__The task__. Could you print the full listing below, keeping each line identical?

__Source data__.
^^^^^^^^

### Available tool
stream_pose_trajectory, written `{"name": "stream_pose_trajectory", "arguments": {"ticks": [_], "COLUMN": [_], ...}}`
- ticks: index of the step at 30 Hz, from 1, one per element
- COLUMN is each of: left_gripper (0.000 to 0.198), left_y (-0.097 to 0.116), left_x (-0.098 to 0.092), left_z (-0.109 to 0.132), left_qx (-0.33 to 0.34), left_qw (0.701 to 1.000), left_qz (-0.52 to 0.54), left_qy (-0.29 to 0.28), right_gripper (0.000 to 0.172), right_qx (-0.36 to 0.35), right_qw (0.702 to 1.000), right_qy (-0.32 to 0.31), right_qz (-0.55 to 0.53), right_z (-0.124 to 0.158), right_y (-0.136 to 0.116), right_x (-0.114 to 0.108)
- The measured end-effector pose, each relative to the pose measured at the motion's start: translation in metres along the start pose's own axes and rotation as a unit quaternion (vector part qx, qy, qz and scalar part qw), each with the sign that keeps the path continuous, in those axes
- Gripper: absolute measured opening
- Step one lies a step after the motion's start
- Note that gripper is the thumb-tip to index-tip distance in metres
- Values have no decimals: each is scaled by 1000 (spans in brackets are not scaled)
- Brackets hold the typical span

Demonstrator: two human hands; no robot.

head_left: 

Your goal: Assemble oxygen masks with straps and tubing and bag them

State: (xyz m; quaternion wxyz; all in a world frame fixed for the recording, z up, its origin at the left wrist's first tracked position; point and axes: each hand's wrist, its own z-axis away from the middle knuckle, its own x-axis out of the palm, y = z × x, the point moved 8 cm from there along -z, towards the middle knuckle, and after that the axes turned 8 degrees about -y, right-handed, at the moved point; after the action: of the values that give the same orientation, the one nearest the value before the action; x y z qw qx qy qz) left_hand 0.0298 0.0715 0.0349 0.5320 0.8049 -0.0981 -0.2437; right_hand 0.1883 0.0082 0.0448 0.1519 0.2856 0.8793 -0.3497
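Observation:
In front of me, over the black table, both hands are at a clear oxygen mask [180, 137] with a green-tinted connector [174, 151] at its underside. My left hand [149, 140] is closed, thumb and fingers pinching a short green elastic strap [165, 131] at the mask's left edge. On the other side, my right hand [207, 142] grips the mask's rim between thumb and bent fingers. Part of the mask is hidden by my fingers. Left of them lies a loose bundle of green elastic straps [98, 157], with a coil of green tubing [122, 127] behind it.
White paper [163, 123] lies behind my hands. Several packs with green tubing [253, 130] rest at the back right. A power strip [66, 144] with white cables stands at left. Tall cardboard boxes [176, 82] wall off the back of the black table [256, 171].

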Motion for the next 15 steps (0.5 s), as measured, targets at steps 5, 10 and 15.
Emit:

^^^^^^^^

__Solution to this problem__.
### Available tool
stream_pose_trajectory, written `{"name": "stream_pose_trajectory", "arguments": {"ticks": [_], "COLUMN": [_], ...}}`
- ticks: index of the step at 30 Hz, from 1, one per element
- COLUMN is each of: left_gripper (0.000 to 0.198), left_y (-0.097 to 0.116), left_x (-0.098 to 0.092), left_z (-0.109 to 0.132), left_qx (-0.33 to 0.34), left_qw (0.701 to 1.000), left_qz (-0.52 to 0.54), left_qy (-0.29 to 0.28), right_gripper (0.000 to 0.172), right_qx (-0.36 to 0.35), right_qw (0.702 to 1.000), right_qy (-0.32 to 0.31), right_qz (-0.55 to 0.53), right_z (-0.124 to 0.158), right_y (-0.136 to 0.116), right_x (-0.114 to 0.108)
- The measured end-effector pose, each relative to the pose measured at the motion's start: translation in metres along the start pose's own axes and rotation as a unit quaternion (vector part qx, qy, qz and scalar part qw), each with the sign that keeps the path continuous, in those axes
- Gripper: absolute measured opening
- Step one lies a step after the motion's start
- Note that gripper is the thumb-tip to index-tip distance in metres
- Values have no decimals: each is scaled by 1000 (spans in brackets are not scaled)
- Brackets hold the typical span

Demonstrator: two human hands; no robot.

head_left: 

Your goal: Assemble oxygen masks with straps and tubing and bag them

State: (xyz m; quaternion wxyz; all in a world frame fixed for the recording, z up, its origin at the left wrist's first tracked position; point and axes: each hand's wrist, its own z-axis away from the middle knuckle, its own x-axis out of the palm, y = z × x, the point moved 8 cm from there along -z, towards the middle knuckle, and after that the axes turned 8 degrees about -y, right-handed, at the moved point; after the action: of the values that give the same orientation, the one nearest the value before the action; x y z qw qx qy qz) left_hand 0.0298 0.0715 0.0349 0.5320 0.8049 -0.0981 -0.2437; right_hand 0.1883 0.0082 0.0448 0.1519 0.2856 0.8793 -0.3497
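Observation:
In front of me, over the black table, both hands are at a clear oxygen mask [180, 137] with a green-tinted connector [174, 151] at its underside. My left hand [149, 140] is closed, thumb and fingers pinching a short green elastic strap [165, 131] at the mask's left edge. On the other side, my right hand [207, 142] grips the mask's rim between thumb and bent fingers. Part of the mask is hidden by my fingers. Left of them lies a loose bundle of green elastic straps [98, 157], with a coil of green tubing [122, 127] behind it.
White paper [163, 123] lies behind my hands. Several packs with green tubing [253, 130] rest at the back right. A power strip [66, 144] with white cables stands at left. Tall cardboard boxes [176, 82] wall off the back of the black table [256, 171].
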
Motion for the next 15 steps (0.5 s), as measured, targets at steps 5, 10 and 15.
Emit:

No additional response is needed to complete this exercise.